At full build-out, the development partners plan to construct 2,500 apartments, 125K SF of medical office buildings and almost 235K SF of retail space, including restaurants.
Inova is set to invest $1B in a medical campus on the property, which is slated to include a 235-bed hospital, a 107K SF cancer center and an 88K SF specialty care center.
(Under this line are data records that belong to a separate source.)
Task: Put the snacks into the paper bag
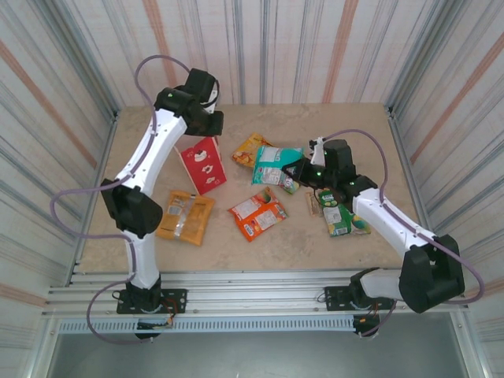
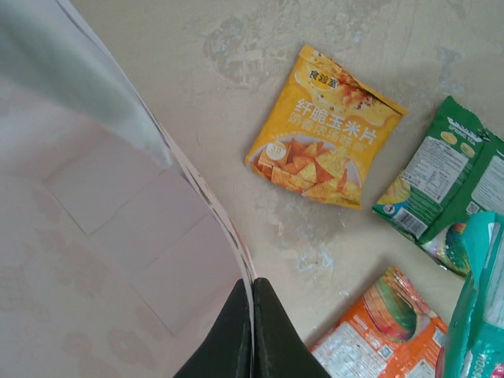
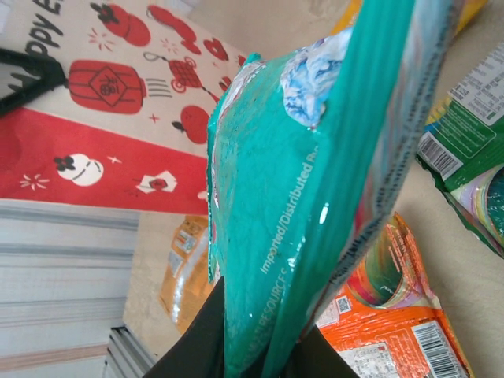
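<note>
Top external view: where does the paper bag [image 1: 203,164] stand? (Reader)

Left of the counter's [image 1: 236,252] middle, nearer the far edge. Right wrist view: paper bag [image 3: 110,126], white upper part with red lanterns, red lower part. (Legend)

What does the left gripper [image 1: 209,126] hold? (Reader)

The bag's top rim. Left wrist view: left gripper [image 2: 253,287], fingers pressed together with the thin paper edge pinched between them; the paper bag [image 2: 118,220] shows as a pale wall to their left. (Legend)

And the right gripper [image 1: 298,169]? (Reader)

Clamped narrowly on the teal packet [image 1: 274,164], at the counter's middle toward the far edge, right of the bag. Right wrist view: right gripper [image 3: 260,339], teal packet [image 3: 315,197] standing on edge between the fingers. (Legend)

Which snacks lie loose? (Reader)

- Yellow-orange packet [image 1: 249,150] [image 2: 327,130]: near the far edge, between bag and teal packet.
- Orange packet [image 1: 257,214] [image 2: 386,331] [image 3: 394,315]: middle, toward the near edge.
- Second yellow-orange packet [image 1: 186,216]: toward the left edge.
- Green packet [image 1: 289,186] [image 2: 441,185] [image 3: 465,118]: just beside the teal packet.
- Second green packet [image 1: 344,219] and brown bar [image 1: 314,205]: right of the middle. (Legend)
</note>
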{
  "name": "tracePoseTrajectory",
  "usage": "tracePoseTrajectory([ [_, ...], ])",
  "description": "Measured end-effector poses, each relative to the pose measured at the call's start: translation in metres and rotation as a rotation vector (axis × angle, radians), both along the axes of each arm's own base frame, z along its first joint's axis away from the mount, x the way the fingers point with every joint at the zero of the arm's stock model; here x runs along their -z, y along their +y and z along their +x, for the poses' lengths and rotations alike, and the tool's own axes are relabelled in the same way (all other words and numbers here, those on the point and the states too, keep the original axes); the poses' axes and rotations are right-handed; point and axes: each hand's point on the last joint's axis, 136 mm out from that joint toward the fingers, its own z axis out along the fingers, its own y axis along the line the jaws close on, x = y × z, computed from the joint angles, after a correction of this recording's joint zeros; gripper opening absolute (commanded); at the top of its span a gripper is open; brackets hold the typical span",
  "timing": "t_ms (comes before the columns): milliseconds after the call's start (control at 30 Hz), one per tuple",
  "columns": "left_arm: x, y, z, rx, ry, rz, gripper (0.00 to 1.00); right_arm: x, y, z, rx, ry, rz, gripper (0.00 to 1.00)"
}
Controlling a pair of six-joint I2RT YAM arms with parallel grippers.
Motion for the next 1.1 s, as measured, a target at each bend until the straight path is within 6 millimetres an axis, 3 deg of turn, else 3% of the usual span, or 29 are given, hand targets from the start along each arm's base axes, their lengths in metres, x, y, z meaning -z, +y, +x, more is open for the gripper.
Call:
tracePoseTrajectory([
  [233,0.005,-0.020,-0.025,0.050,0.025,-0.021,0.10,0.002,-0.003,-0.007,0.000,0.000,0.000,0.13],
  [467,0.013,-0.041,-0.037,0.098,0.047,-0.041,0.40,0.000,-0.006,-0.013,0.007,-0.007,-0.004,0.13],
  [600,0.001,-0.041,-0.040,0.097,0.025,-0.058,0.48,-0.005,-0.006,-0.016,0.004,-0.020,-0.020,0.13],
  [700,-0.020,-0.038,-0.045,0.096,-0.020,-0.081,0.53,-0.014,-0.004,-0.016,-0.003,-0.036,-0.040,0.13],
  [833,-0.059,-0.030,-0.054,0.093,-0.105,-0.124,0.56,-0.051,0.001,-0.011,-0.015,-0.116,-0.054,0.13],
  [933,-0.086,-0.019,-0.060,0.077,-0.166,-0.152,0.56,-0.095,0.008,-0.007,-0.029,-0.218,-0.057,0.13],
  [1100,-0.113,0.010,-0.067,0.006,-0.219,-0.170,0.56,-0.166,0.026,-0.003,-0.064,-0.395,-0.062,0.13],
])
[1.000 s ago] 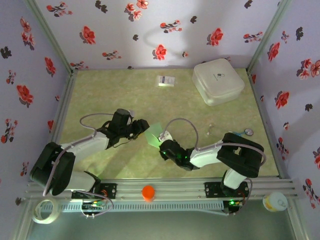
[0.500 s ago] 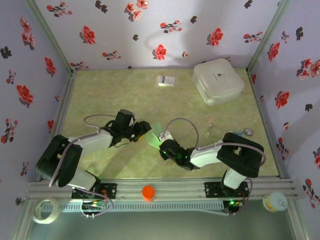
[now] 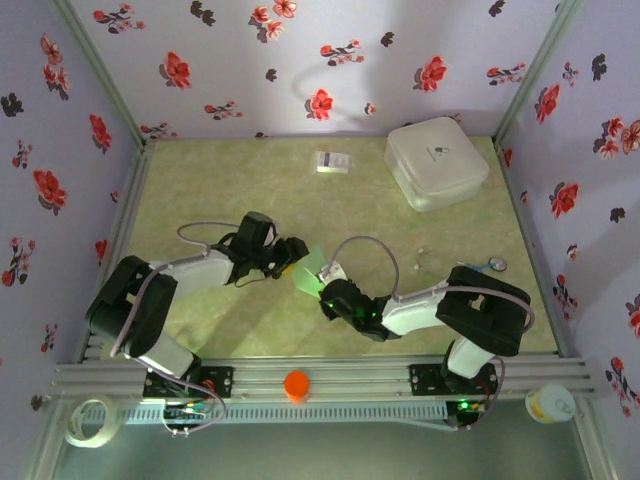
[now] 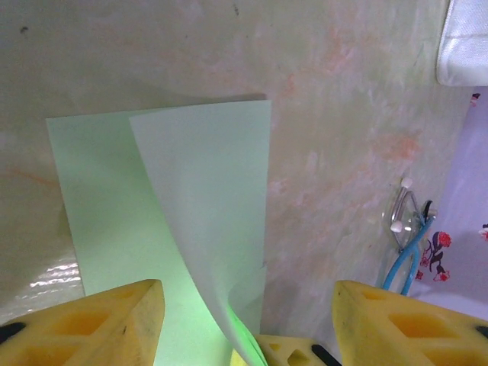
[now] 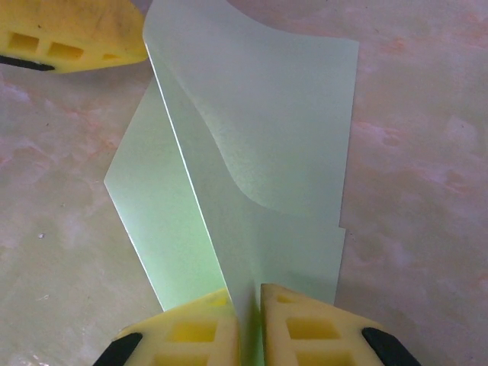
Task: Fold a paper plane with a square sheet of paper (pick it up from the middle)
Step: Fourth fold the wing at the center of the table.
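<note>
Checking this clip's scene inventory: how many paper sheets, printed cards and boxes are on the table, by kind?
Pale green paper sheet: 1
Small white printed card: 1
White rounded box: 1
Total: 3

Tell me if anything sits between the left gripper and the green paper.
Nothing visible does. The open left gripper already straddles the near edge of the paper, with no other object in the gap. The right gripper pinches the paper's raised flap from the opposite side.
</note>
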`<state>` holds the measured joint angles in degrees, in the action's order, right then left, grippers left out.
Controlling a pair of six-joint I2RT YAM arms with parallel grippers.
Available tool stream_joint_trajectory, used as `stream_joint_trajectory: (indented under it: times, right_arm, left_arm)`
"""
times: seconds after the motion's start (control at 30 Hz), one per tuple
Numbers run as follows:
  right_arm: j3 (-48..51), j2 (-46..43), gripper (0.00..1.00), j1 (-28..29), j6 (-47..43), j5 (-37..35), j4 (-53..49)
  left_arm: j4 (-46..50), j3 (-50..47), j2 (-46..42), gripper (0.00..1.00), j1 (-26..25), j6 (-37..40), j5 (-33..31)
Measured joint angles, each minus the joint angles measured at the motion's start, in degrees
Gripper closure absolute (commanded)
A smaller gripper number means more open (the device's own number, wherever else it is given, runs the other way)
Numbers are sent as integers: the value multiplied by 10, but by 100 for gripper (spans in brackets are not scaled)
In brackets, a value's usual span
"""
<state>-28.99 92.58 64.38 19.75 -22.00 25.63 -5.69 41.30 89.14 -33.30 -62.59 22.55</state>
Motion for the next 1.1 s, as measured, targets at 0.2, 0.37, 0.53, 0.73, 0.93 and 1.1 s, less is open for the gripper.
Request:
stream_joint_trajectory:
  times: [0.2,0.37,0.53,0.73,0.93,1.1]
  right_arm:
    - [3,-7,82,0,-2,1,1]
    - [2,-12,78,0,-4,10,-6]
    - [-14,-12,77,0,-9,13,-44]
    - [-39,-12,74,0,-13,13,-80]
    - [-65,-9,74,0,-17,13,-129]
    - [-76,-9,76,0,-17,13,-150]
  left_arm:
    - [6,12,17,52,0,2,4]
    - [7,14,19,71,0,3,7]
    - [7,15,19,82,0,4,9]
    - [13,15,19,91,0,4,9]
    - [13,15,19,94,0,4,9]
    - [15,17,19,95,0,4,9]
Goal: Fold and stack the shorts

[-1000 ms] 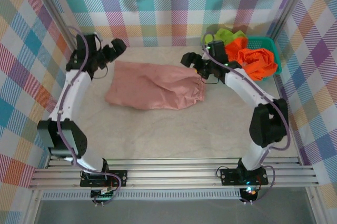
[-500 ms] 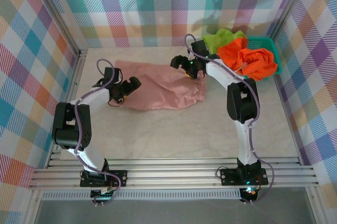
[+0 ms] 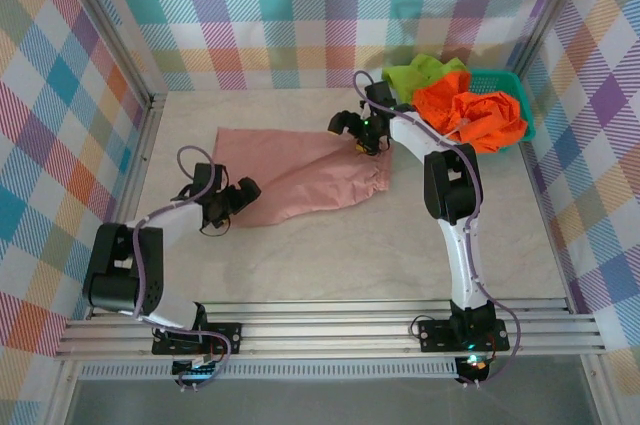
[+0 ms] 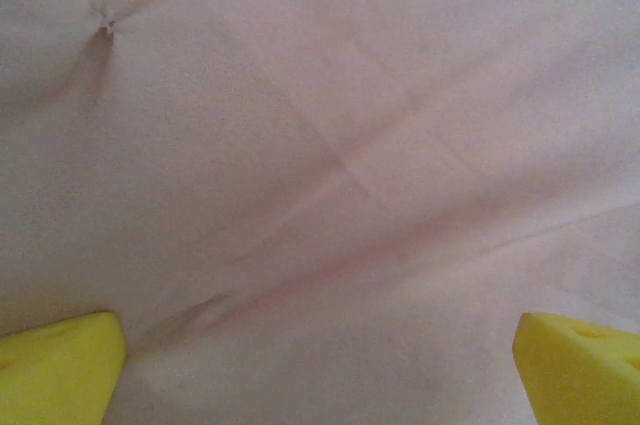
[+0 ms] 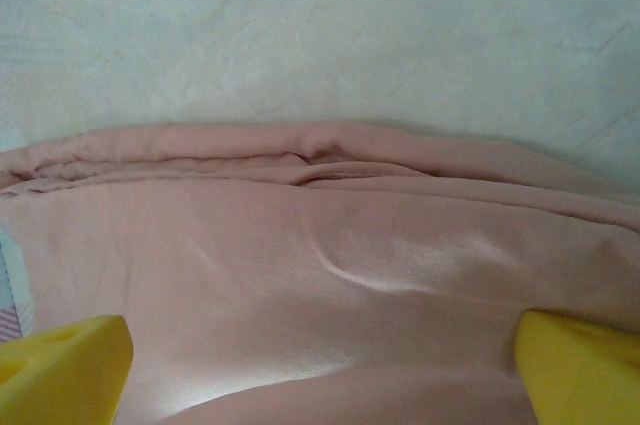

The developers will demolish all structures except for a parking garage at the former mall site. They expect construction on the new buildings to begin next year and plan to deliver the first residential buildings in 2025.
SALES
CGI Merchant Group has officially closed on its acquisition of the lease for the Old Post Office Building at 1100 Pennsylvania Ave., formerly the Trump International Hotel. The deal price, $375M, is the highest ever for a D.C. hotel, beating a 6-year-old record. It also represents a tidy profit for Trump, despite investigations into his ownership of the property. The new owners are partnering with Hilton to transform the hotel into D.C.’s first Waldorf Astoria.
LEASES
Cushman & Wakefield announced this week it would switch floors in its current D.C. headquarters building, signing a 38K SF lease in the JBG Smith-owned property at 2101 L St. NW. Cushman & Wakefield’s Kurt Richter and Sally Wills assisted in lease negotiations. The brokerage firm has retained Gensler Design Lab and HGA to design its new office, which is located near the Foggy Bottom Metro station.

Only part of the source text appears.